Avec l'électricité urbaine arrivent les enseignes lumineuses, symboles de la modernité de la ville. Paysages électrographiques dont les Grands boulevards (dès 1889), les gares, les grands magasins font une apothéose. La publicité s'empare de ce moyen nouveau pour produire messages et signes des marques ; on crée même un "journal électrique" qui s'exprime en "écriture flamme", alternant nouvelles et produits.
Déjà, créativité et innovation scientifique sont stimulées par la publicité comme aujourd'hui elle l'est par les écrans et leurs messages numériques (digital signage). Le monde du néon se développe (Claude Lumière) : le Cinzano s'écrit en blanc sur fond rouge Boulevard Haussmann et l'architecture incorpore la lumière (cinéma Gaumont-Palace, place Clichy, 1931). La publicité, enrôlant les premières psychologies de la perception et de l'attention, produit une théorie pratique de ce nouveau moyen de communication de masse qui rénove l'affichage.L'auteur raconte l'histoire ignorée de ce média, de ses héros, de ses entreprises innovantes et de sa réglementation trop foisonnante : la société met plus d'énergie à réglementer qu'à créer. Ce travail rappelle que la publicité a une histoire, et qu'elle est indissociable de notre vision du monde, ce qui rend cette histoire difficile à écrire.
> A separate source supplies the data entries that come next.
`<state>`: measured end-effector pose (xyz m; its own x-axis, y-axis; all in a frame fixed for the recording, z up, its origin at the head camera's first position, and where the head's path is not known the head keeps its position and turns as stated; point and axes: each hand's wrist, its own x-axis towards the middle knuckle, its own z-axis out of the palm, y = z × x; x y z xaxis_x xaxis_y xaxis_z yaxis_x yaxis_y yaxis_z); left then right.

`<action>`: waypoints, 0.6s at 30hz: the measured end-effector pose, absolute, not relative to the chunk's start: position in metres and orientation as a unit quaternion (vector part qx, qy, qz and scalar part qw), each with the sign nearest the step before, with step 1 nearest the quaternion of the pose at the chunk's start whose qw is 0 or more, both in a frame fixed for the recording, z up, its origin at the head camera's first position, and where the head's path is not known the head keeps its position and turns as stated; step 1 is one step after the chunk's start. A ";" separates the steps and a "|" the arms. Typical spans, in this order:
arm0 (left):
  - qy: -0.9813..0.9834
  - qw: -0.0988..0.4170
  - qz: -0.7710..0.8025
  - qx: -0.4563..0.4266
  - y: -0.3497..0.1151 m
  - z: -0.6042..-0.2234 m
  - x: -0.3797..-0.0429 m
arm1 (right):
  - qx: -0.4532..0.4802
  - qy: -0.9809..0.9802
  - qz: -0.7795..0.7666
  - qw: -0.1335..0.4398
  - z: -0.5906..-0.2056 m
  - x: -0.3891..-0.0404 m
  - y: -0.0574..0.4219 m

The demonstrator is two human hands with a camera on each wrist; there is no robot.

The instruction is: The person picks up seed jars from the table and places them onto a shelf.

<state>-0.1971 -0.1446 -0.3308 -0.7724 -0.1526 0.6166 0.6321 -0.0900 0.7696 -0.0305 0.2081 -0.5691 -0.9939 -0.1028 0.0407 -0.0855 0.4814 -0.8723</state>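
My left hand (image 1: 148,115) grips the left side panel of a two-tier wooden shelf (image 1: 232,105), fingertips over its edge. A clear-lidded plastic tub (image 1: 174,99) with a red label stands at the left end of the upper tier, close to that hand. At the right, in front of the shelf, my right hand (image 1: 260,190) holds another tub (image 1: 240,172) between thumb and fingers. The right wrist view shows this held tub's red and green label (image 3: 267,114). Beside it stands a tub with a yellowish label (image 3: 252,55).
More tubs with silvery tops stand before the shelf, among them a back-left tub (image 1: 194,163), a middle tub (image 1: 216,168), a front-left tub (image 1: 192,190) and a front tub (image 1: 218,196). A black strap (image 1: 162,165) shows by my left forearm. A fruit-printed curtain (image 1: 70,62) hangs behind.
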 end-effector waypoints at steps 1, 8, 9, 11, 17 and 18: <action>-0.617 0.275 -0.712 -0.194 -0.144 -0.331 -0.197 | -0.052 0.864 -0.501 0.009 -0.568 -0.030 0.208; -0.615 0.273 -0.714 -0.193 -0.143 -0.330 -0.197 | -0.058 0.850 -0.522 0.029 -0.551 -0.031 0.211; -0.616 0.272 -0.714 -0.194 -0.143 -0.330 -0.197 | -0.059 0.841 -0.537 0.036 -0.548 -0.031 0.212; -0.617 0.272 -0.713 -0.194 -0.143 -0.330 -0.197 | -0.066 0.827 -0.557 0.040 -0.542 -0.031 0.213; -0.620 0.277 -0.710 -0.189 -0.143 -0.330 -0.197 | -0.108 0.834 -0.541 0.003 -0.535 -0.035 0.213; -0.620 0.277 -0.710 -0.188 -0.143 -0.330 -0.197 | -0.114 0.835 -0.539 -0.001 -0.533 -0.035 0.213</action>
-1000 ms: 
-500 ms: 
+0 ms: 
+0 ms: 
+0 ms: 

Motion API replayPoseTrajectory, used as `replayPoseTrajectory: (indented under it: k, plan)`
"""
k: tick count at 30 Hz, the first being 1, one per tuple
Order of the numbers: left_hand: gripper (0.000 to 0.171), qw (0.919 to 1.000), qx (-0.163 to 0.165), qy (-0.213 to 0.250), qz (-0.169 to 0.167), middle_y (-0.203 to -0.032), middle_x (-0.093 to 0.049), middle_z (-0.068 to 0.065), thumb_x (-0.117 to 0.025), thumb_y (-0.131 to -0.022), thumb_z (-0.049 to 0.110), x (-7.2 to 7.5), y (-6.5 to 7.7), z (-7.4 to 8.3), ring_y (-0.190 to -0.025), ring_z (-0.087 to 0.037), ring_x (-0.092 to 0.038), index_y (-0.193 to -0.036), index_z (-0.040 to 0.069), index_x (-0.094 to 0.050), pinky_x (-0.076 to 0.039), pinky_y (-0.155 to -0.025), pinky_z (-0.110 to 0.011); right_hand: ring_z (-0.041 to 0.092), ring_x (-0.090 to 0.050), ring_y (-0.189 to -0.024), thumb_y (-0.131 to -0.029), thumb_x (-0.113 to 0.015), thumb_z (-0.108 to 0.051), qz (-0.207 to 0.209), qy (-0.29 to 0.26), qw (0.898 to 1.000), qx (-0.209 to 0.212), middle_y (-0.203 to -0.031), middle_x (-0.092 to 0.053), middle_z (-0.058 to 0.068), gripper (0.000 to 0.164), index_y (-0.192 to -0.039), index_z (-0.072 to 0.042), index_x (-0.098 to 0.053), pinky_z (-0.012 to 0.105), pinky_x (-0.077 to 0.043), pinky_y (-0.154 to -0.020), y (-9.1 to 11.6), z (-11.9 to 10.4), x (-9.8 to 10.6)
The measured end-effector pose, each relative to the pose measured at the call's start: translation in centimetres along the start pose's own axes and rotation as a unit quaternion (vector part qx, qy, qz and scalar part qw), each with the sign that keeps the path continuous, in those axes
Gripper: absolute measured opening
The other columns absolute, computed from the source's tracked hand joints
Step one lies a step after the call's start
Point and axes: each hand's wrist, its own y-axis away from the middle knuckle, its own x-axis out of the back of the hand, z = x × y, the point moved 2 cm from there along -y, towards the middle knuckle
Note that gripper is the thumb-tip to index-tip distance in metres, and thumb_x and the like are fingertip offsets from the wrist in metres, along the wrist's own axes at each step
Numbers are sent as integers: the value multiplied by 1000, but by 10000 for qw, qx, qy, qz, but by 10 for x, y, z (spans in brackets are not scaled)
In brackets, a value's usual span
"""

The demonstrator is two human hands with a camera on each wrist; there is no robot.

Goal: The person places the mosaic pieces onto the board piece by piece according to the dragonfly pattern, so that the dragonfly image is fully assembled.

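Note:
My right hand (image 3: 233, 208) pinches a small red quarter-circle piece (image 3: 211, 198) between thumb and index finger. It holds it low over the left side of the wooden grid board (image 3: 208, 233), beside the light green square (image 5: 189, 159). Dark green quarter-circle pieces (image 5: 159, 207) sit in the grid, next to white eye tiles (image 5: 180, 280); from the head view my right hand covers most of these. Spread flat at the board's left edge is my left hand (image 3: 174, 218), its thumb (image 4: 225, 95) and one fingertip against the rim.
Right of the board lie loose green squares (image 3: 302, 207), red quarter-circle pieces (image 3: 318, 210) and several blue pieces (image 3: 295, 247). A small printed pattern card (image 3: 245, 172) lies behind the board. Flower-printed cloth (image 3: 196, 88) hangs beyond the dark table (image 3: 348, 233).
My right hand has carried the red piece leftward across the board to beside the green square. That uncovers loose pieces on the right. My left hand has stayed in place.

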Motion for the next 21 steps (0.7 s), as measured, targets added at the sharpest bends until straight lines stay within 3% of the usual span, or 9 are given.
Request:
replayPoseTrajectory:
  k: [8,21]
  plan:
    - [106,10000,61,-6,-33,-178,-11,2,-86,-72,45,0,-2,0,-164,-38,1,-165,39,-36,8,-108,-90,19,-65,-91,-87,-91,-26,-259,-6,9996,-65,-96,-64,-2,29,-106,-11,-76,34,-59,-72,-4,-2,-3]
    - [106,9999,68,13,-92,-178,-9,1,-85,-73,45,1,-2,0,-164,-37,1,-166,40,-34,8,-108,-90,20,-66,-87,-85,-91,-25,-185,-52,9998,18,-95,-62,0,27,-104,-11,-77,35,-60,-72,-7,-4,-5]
Pourquoi tant de lumière dans la nuit de la jungle de nos villes (Brecht, "Im Dickicht der Städte", 1923) ? Pourquoi l'exubérance illisible des feux de Time Square (New York) ? Au delà de la sémiologie particulière des messages lumineux, il y a une sémiologie métaphysique de ces "nuits étoilées" de néons et de LED. Il faut avoir vécu, la nuit, la juxtaposition, de chaque côté du Mur à Berlin, d'un Est sombre et d'un Ouest illuminé, pour pressentir le rôle des enseignes et des vitrines. Dans cette compétition économique et sociale, il s'agissait pour l'Ouest, en des temps de "guerre froide", d'avoir des nuits plus belles que les jours à l'Est.